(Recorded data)
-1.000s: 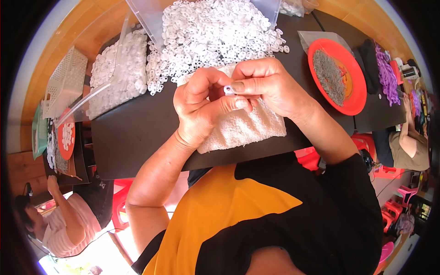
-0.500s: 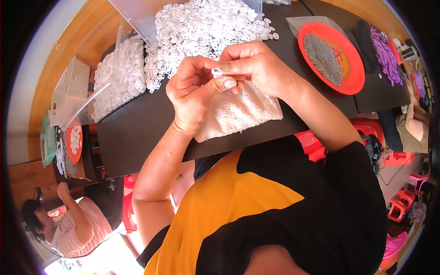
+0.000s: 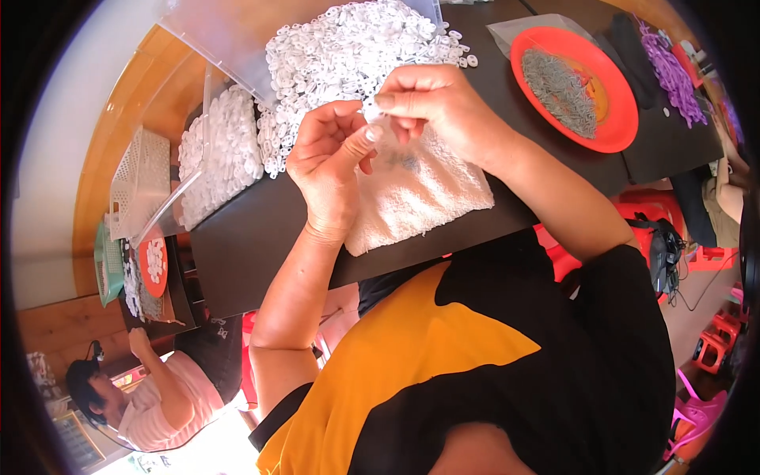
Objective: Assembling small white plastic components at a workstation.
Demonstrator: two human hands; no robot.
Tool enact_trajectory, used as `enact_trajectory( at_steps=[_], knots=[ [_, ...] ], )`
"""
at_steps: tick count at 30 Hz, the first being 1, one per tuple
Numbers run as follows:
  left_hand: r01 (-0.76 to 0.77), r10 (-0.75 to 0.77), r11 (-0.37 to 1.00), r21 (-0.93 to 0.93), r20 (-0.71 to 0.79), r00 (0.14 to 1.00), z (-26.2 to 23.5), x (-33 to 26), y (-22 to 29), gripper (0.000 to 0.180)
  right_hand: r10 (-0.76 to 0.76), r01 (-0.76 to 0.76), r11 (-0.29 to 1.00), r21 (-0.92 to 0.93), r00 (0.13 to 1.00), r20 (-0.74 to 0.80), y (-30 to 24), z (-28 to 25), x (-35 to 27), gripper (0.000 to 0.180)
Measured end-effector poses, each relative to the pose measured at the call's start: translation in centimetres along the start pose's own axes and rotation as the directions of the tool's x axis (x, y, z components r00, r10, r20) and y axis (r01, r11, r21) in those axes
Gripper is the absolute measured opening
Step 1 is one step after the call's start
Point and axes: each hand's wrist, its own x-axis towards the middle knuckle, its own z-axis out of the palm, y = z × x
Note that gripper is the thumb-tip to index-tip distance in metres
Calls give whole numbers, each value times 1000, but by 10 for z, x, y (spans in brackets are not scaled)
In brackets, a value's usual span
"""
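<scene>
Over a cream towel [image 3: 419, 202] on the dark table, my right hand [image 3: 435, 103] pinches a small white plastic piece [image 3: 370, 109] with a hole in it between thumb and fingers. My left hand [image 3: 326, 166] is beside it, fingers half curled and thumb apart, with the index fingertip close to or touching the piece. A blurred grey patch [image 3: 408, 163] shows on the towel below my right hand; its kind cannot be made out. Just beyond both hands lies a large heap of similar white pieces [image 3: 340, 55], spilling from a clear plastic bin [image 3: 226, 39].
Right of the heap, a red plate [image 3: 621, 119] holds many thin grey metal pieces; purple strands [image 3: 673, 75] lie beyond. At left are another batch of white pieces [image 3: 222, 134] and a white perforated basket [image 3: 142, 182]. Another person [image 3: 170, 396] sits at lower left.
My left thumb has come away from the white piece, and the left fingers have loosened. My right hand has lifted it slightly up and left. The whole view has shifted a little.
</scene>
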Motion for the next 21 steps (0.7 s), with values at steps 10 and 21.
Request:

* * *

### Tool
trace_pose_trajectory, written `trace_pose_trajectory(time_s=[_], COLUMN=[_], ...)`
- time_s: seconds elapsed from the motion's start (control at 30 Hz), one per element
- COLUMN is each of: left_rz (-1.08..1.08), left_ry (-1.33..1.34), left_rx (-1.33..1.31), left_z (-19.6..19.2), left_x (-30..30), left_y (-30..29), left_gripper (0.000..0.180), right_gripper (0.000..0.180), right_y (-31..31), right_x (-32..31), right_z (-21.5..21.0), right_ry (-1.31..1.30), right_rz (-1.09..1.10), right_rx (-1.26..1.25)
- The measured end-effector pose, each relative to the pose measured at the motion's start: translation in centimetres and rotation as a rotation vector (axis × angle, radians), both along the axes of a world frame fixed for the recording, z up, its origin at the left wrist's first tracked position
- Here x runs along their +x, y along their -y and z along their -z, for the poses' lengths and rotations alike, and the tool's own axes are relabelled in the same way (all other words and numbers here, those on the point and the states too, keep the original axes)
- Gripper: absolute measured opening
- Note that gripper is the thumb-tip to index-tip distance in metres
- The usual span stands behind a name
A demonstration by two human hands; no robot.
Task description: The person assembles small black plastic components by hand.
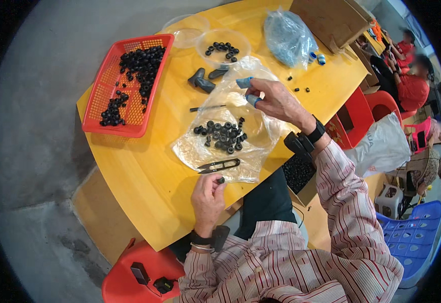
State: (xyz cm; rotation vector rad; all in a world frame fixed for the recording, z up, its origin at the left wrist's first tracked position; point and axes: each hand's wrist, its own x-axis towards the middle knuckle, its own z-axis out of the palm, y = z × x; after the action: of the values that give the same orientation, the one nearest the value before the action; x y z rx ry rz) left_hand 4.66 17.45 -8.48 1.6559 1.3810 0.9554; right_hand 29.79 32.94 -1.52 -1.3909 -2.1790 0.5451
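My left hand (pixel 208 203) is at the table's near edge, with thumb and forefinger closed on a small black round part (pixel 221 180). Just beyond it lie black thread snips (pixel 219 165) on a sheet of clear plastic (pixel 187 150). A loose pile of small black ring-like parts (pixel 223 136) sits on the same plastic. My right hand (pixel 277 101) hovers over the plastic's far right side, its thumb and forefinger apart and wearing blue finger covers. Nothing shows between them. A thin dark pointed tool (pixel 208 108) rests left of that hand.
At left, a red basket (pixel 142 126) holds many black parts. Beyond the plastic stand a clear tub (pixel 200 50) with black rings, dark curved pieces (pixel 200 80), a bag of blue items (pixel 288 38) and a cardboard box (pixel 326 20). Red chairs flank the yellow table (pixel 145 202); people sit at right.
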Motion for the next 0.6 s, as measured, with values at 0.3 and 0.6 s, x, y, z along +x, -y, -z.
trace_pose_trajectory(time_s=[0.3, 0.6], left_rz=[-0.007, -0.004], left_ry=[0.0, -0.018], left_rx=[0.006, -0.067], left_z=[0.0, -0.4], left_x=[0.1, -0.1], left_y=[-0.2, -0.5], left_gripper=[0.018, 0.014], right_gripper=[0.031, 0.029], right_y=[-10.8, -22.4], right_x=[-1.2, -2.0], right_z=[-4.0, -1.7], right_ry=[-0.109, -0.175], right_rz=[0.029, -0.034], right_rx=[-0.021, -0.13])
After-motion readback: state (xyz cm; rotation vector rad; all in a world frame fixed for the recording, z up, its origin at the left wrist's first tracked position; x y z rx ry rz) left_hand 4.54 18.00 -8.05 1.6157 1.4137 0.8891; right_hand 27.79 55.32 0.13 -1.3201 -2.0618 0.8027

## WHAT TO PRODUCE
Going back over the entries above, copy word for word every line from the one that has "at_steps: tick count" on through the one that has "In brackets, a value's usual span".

## TASK RESULT
at_steps: tick count at 30 Hz, the first being 1, one per tuple
Numbers run as follows:
  left_hand: r01 (-0.76 to 0.77), r10 (-0.75 to 0.77), r11 (-0.37 to 1.00), r21 (-0.93 to 0.93), r20 (-0.71 to 0.79), r00 (0.14 to 1.00), z (-26.2 to 23.5), x (-33 to 26), y (-22 to 29), gripper (0.000 to 0.180)
  right_hand: r10 (-0.76 to 0.76), r01 (-0.76 to 0.76), r11 (-0.29 to 1.00), r21 (-0.92 to 0.93), r00 (0.13 to 1.00), r20 (-0.74 to 0.80), y (-30 to 24), z (-28 to 25), x (-35 to 27), gripper (0.000 to 0.180)
Measured end-effector poses, each relative to the pose measured at the call's start: translation in centimetres along the start pose's own axes and rotation as the directions of the tool's x axis (x, y, z components r00, r10, r20) and y axis (r01, r11, r21) in those axes
Gripper is the absolute measured opening
Step 1 is one step after the call's start
Point and axes: each hand's wrist, its own x-axis towards the middle knuckle, its own z-axis out of the palm, y = z × x
Note that gripper is the thumb-tip to index-tip distance in metres
Calls give whole numbers, each value times 1000, but by 10 for z, x, y (spans in brackets are not scaled)
In brackets, a value's usual span

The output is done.